Brunner continued his apprenticeship in Germany and in 1978 was hired by the fledgling ATS F1, owned by mercurial German Gunther Schmid. The relationship was short-lived and Brunner moved on to work for Willi Maurer in F2. The Maurer F2 designs proved to be quite successful in the early 1980s in the hands of Roberto Guerrero, Eje Elgh and Stefan Bellof. In 1981 Brunner designed the Lotec-BMW sportscar but was then tempted back to F1 by Schmid to design a ATS-BMW for Manfred Winkelhock. The cars were quick but unreliable and at the end of 1984 ATS closed down and Brunner moved on to John Macdonald's Skoal Bandit-sponsored RAM-Hart team with Winkelhock - although Manfred would be killed in the mid-season in a sportscar race.

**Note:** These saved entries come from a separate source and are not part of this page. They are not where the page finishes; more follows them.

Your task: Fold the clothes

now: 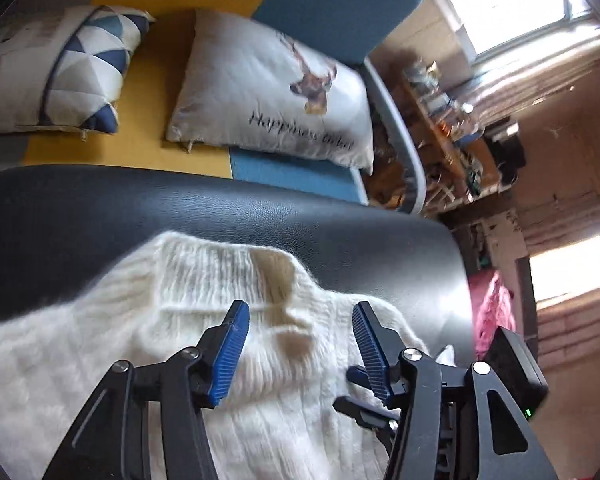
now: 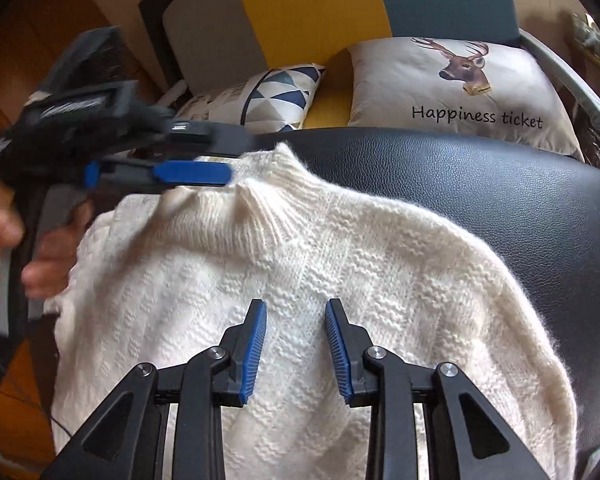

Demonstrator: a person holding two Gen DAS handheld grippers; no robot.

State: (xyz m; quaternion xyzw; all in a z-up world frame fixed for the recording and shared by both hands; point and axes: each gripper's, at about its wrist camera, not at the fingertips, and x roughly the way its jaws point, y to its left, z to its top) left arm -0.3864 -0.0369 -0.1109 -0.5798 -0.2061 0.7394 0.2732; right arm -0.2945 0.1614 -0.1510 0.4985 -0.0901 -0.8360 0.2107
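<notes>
You're holding the L gripper (image 1: 298,312) wide open over the sweater (image 2: 320,280), nothing btwn its pads; it's hovering by the collar (image 2: 260,200). R gripper (image 2: 296,308) is sitting narrowly open over the chest, gripping nothing.

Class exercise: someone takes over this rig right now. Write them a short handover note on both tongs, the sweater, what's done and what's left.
Left tongs: open, empty, over the collar.
Right tongs: part open, gripping nothing, above the chest of the white sweater.
Sweater lies face up, spread on the black leather seat.
Done: laid out; no fold visible.
Left: all folding.
</notes>
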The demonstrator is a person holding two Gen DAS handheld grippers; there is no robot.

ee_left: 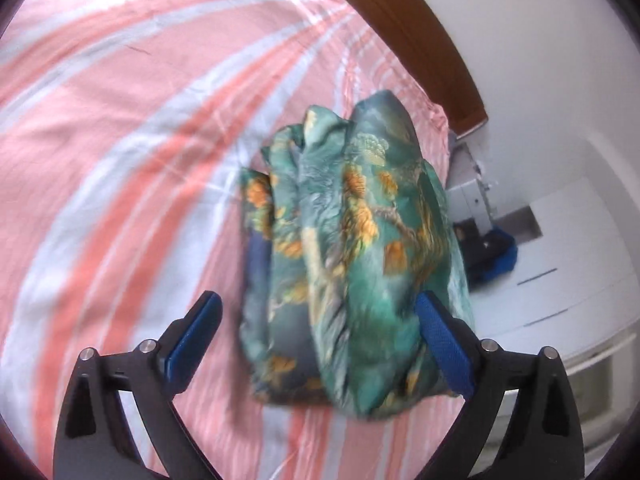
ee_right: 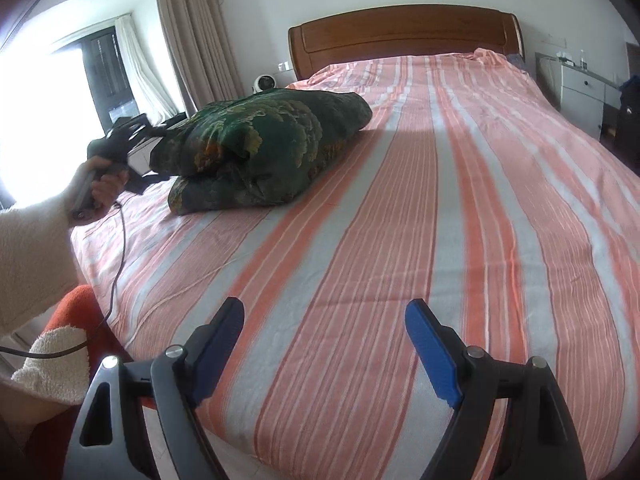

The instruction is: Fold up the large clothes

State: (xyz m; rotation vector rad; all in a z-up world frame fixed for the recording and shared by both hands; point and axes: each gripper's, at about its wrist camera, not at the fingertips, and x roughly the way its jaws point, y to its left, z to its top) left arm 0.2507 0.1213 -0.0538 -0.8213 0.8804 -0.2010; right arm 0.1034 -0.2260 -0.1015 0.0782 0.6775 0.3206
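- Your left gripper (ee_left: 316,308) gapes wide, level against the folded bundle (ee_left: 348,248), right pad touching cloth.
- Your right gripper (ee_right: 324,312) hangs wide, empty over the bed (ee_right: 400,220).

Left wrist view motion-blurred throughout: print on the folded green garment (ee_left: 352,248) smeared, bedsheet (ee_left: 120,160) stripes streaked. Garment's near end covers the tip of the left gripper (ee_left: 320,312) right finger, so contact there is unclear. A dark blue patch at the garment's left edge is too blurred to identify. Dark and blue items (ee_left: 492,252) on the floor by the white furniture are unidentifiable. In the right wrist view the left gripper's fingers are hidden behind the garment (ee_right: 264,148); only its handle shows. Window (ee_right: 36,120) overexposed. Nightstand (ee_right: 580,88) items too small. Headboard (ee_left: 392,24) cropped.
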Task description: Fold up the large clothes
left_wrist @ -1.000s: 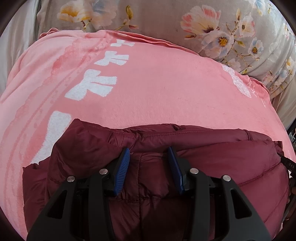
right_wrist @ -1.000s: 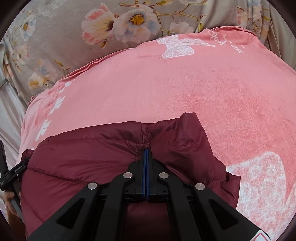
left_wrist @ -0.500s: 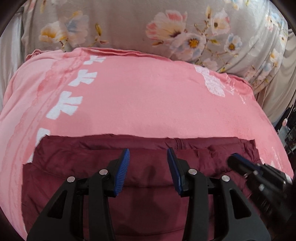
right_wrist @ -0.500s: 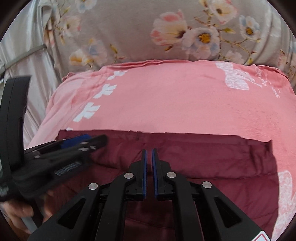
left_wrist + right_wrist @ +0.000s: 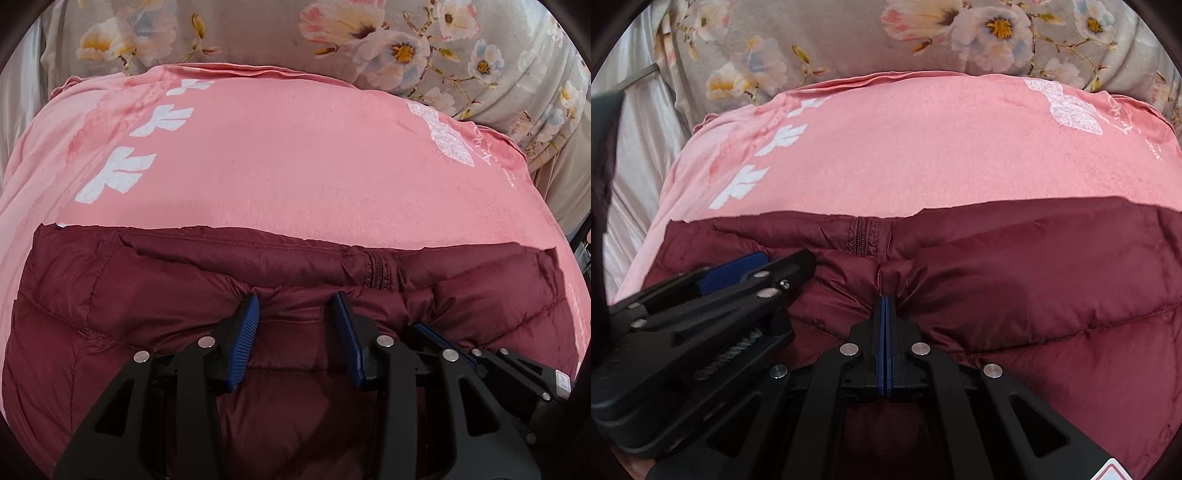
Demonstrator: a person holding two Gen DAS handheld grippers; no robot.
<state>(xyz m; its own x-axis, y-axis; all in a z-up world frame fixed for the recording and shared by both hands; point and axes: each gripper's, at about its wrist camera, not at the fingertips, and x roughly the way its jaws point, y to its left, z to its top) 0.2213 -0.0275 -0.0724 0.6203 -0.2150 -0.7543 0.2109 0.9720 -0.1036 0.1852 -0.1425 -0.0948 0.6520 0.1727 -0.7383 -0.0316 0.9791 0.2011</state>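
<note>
Right claw (image 5: pixel 885 306) is pinching a fold of the maroon puffer jacket (image 5: pixel 1034 280); left claw (image 5: pixel 295 310), spread wide, is resting on it alongside. Ahead, pink blanket (image 5: pixel 295 155) is lying beneath; beyond, floral bedding (image 5: pixel 849 40).

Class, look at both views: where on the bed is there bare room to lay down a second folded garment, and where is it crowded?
Free: the pink blanket between the maroon jacket and the floral quilt. Crowded: the near side, where the jacket lies with the left gripper and right gripper on it.
</note>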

At the end of the year Brunner was hired by Ferrari to head the design team of the F187, with which Gerhard Berger won the Japanese and Australian GPs in 1987. His position was undermined by the arrival of John Barnard and in 1988 Gustav designed an Indycar - which never ran - and then left to join Gunther Schmid's new F1 team - Rial. He designed what was soon known as "the little blue Ferrari" but again fell out with Schmid and moved on to Zakspeed, where he designed the Yamaha-engined 891 chassis. The engine was a disaster and Zakspeed went out of business, leaving Brunner to move to the Leyton House-March team where he worked under Adrian Newey in 1990. He became chief engineer after Newey was ousted and technical director when Newey's successor Chris Murphy was fired. March was struggling financially and so the frustrated Brunner moved on to Minardi for 1993, only to be poached after half a season by Ferrari.
He stayed at Ferrari for five seasons but in February 1998 he moved back to Minardi to become the team's technical director. In early 2001 Brunner was poached by Toyota and led the design team in Cologne until the end of 2005.